Basil Bernstein: Studien zur sprachlichen Sozialisation     Sprache und soziale Schicht   Es wird vermutet, daß unterschiedliche Sprechweisen mit der Organisation besonderer sozialer Gruppen zusammenhängen. Dazu wurden Untersuchungspläne sowie Forschungspläne erstellt. Verschiedene Gruppen wurden getestet. Der Autor und seine Mitarbeiter glauben, daß die Art des Ausdrucks der Intelligenz sehr wohl eine Sache des Lernens sein kann: besonders des frühen Erlernen der Ausdrucksformen (speech forms), die im Benutzer verschiedene Bedeutungsdimensionen schaffen und verstärken.     Soziale Schicht und sprachliche Entwicklung: Eine Theorie sozialen Lernens   Eine Prüfung der soziologischen und psychologischen Literatur zeigt, daß sozio - kulturelle Faktoren das Niveau schulischer Leistung heben oder senken können.
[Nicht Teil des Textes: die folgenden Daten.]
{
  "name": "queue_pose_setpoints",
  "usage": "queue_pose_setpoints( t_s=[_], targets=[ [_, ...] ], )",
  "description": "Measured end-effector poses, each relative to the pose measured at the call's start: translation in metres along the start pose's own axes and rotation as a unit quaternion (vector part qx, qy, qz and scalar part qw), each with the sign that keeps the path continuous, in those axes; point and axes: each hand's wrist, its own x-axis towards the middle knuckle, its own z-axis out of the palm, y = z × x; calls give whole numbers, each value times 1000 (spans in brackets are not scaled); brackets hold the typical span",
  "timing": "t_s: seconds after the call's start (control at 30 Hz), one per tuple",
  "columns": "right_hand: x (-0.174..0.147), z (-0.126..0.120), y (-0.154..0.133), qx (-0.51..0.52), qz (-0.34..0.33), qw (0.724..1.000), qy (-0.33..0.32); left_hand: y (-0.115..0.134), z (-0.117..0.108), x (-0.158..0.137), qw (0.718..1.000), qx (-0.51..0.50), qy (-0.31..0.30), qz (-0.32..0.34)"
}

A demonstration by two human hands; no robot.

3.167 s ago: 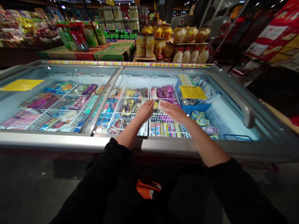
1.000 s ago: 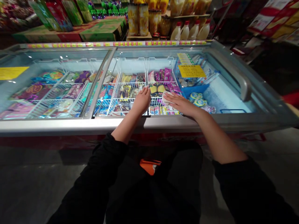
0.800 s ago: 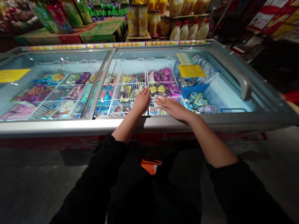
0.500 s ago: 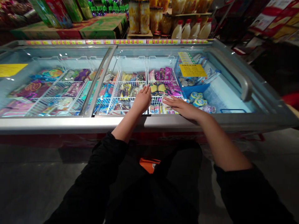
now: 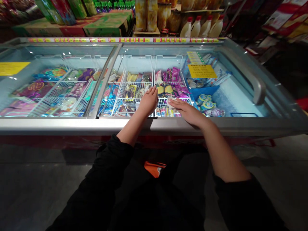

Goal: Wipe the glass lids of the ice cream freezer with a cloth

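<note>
My left hand (image 5: 148, 99) lies with fingers stretched out over the glass lid (image 5: 137, 67) of a chest freezer, near its front edge. It holds nothing. To its right, my right hand (image 5: 187, 110) is laid low over the same glass, its fingers extended over a small white cloth (image 5: 171, 102) that shows at the fingertips. Whether it is cloth or tissue I cannot tell for sure. Beneath the glass, white wire baskets (image 5: 120, 96) hold several packs of bright wrapped ice cream (image 5: 168, 89).
The freezer's silver front rim (image 5: 72, 126) runs across before me. A raised grey handle (image 5: 260, 91) stands at the right. Yellow notices (image 5: 202, 71) are on the glass. Behind stand white jugs (image 5: 196, 27), jars (image 5: 152, 16) and a green and red carton (image 5: 106, 27).
The view has shifted slightly, so the freezer sits a little higher and further right. My right forearm has swung a bit to the left; both hands stay over nearly the same spots.
</note>
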Motion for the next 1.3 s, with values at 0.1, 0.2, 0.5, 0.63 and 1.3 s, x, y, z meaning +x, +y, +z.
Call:
queue_pose_setpoints(
  t_s=[0.1,0.2,0.5,0.63,1.3],
  targets=[
    [12,11,-10,-18,19,999,33,0,0,0,1000,-7,9,0],
    [12,16,-22,7,-6,1000,-24,2,-5,-2,1000,-9,4,-2],
    [-32,7,-29,-43,24,997,61,8,-26,-10,998,-40,-49,-19],
    [-41,32,-61,-83,-7,985,149,8,-31,-38,996,-64,-61,4],
    [-69,70,-86,-166,17,959,231,30,-42,-71,998,-18,-29,-48]
  ],
)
Es ist klar, daß Kinder aus sozialen Randgruppen von einem frühen Alter an, ehe sie zur Schule kommen, verschiedenen besonderen Lernmustern ausgesetzt sind.

Diese Muster werden parallel zur Entwicklung des Kindes zunehmend verstärkt. Wenn man jedoch erforscht, welche Prozesse das aufwachsende Kind verinnerlicht, und die verschiedenen Einflüsse, denen es ausgesetzt gewesen ist, miteinander verbindet, ist die Antwort nicht länger klar. Untersuchungen der Sprachentwicklung bei Heimkindern zeigen, daß diese Kinder hinsichtlich ihres Wortschatzes oft sehr zurückgeblieben sind. Sprachforscher wie Kellmer Pringle und Tassner berichten über zwei Gruppen von Vorschulkindern, die man in bezug auf Alter, Geschlecht, IQ und familiären Hintergrund einander gleichgesetzt hatte. Die Gruppe, die einen Tageskindergarten besuchte, erwies sich einer Gruppe aus einem Heimkindergarten gegenüber in allen quantitativen Sprachmessungen als überlegen. Die Ergebnisse vieler Sprachuntersuchungen zeigen auch, daß das Niveau linguistischer Fähigkeiten vom IQ unabhängig sein kann, die Umwelt kann den Wortschatz unterschiedlich beeinflussen.

Auch ist es klar, daß die sprachliche Leistung für den schulischen Erfolg grundlegend ist. Die Existenz von Sprache steht im Zusammenhang mit dem Wunsch, sich auszudrücken und zu kommunizieren. Die tatsächliche Situation im Klassenzimmer verhindert oft effektiven Unterricht. Die Klassenstärken sind zu groß und damit verringert sich die Möglichkeit, individuell auf einen Schüler einzugehen. Aber grundlegend sei gesagt, daß ein Mittelschichtkind fähig ist, eine “öffentliche” Sprache gut zu gebrauchen und zu verstehen, aber es reagiert ebenso auf eine Sprache, die anderes strukturiert ist. Da die Umwelt des Kindes aus der unteren Arbeiterschicht anders strukturiert ist, bleibt es auf den Gebrauch einer “öffentlichen” Sprache beschränkt.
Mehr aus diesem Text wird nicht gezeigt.